» **WORK TO COMPLETE**:
Produce an exact copy of the lines below, starting at the first and ending with the line containing "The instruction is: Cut".

========

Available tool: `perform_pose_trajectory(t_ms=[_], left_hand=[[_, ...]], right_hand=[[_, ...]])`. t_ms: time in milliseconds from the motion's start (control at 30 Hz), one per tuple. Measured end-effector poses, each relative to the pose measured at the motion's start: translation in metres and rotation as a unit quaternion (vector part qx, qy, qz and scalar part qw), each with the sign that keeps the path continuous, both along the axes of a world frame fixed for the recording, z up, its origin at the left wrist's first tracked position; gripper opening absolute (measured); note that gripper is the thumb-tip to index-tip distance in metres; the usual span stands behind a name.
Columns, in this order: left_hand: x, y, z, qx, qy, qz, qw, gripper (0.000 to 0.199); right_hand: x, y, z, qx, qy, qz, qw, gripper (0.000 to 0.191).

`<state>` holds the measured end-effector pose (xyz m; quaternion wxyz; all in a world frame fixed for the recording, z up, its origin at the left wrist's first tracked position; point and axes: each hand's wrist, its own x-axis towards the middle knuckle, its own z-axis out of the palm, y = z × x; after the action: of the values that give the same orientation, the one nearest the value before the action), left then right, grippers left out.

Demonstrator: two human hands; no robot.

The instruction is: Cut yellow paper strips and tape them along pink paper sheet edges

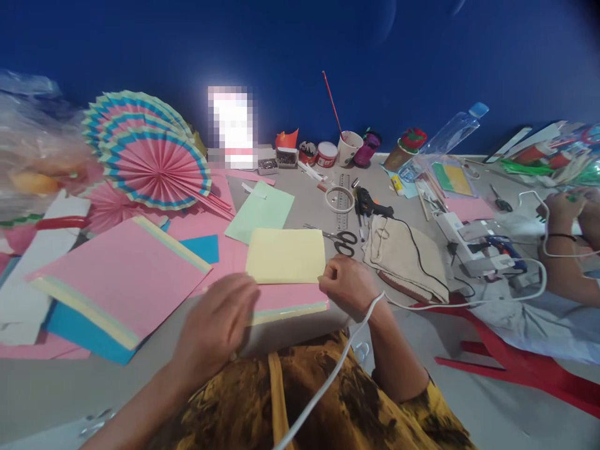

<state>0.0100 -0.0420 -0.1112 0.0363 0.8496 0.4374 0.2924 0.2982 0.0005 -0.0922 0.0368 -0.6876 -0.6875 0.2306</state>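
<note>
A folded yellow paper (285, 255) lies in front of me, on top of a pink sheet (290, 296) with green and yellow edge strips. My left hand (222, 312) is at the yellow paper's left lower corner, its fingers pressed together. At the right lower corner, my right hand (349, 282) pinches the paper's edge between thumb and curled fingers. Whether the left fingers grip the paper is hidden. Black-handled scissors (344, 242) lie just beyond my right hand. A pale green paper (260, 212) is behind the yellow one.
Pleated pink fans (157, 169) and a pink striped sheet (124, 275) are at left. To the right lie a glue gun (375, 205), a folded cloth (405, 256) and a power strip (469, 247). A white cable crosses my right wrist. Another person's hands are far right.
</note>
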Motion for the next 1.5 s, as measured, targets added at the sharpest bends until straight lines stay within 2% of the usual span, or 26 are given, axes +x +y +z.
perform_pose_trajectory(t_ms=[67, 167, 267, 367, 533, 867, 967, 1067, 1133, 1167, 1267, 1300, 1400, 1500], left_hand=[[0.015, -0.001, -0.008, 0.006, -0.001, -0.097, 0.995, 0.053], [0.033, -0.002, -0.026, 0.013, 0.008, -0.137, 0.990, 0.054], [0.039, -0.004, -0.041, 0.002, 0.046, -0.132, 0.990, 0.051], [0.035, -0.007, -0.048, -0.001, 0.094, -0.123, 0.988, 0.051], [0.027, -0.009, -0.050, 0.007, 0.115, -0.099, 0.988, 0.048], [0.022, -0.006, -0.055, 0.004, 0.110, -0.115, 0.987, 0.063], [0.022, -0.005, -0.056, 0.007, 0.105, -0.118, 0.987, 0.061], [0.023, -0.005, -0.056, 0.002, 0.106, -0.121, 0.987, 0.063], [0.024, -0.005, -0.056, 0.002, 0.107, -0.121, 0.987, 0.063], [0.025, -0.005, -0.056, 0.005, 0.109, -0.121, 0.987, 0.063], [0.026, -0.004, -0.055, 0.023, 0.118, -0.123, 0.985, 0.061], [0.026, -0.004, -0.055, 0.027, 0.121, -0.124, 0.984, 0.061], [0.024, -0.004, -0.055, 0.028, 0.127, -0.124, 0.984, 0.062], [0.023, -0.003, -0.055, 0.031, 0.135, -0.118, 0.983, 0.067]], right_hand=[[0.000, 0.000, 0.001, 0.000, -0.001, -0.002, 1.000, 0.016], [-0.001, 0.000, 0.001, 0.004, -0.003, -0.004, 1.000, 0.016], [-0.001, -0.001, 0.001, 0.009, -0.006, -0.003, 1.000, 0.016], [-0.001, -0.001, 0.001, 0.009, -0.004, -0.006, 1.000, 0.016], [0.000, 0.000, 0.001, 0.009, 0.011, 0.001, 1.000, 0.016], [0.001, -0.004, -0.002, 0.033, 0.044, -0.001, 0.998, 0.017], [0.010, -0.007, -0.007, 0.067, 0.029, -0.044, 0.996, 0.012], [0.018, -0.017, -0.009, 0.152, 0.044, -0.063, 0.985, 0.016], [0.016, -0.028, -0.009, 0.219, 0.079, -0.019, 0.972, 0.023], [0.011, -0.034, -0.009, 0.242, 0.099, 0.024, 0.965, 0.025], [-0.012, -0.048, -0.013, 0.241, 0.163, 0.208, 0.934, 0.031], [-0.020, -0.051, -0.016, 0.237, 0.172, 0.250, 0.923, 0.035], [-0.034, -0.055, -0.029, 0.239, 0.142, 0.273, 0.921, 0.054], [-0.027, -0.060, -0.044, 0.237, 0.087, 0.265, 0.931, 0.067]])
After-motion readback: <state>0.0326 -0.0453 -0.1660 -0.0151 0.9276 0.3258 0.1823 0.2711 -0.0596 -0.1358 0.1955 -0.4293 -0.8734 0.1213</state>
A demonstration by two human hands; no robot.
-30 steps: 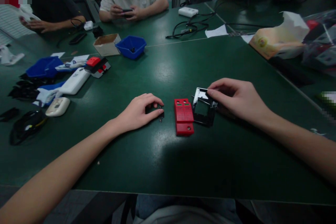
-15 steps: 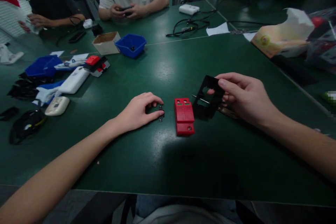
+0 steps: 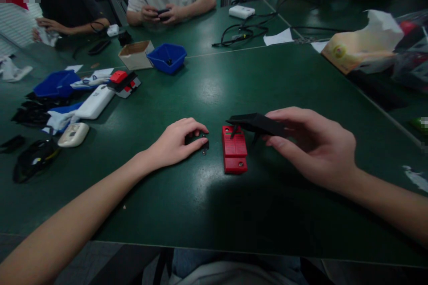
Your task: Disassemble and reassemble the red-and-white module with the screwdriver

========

» **OUTPUT FOR THIS EXERCISE**:
Available tool: `perform_pose_trajectory(t_ms=[_], left_hand=[[_, ...]], right_hand=[[_, ...]])`. t_ms: time in milliseconds from the motion's start (control at 30 Hz), one per tuple. Measured end-effector poses, each relative to the pose measured at the motion's start: translation in metres and rotation as a unit quaternion (vector part qx, qy, qz and scalar part qw), each with the sign that keeps the path continuous, both along the axes of a world frame fixed for the recording, z up, its origin at the left wrist's first tracked position; gripper opening absolute (measured); note that gripper is the thumb-tip to index-tip distance in metres; the usual span stands behind a name.
Columns, in this order: left_hand: x, y, z, qx, qy, qz, qw, gripper (0.000 to 0.199); right_hand: x, y, z, qx, qy, qz, qw, gripper (0.000 to 0.191).

`<state>` holds the measured end-effector pose (xyz m; quaternion wxyz; all in a world frame fixed for the recording, z up, its origin at the left wrist's first tracked position; point and axes: each hand's wrist, its own x-axis towards the middle knuckle, its own z-axis out of the palm, y = z × x; after the action: of the values that give the same orientation, the one nearest the value before the action), left then right, grippers left out.

Demonstrator: two human hands; no robot.

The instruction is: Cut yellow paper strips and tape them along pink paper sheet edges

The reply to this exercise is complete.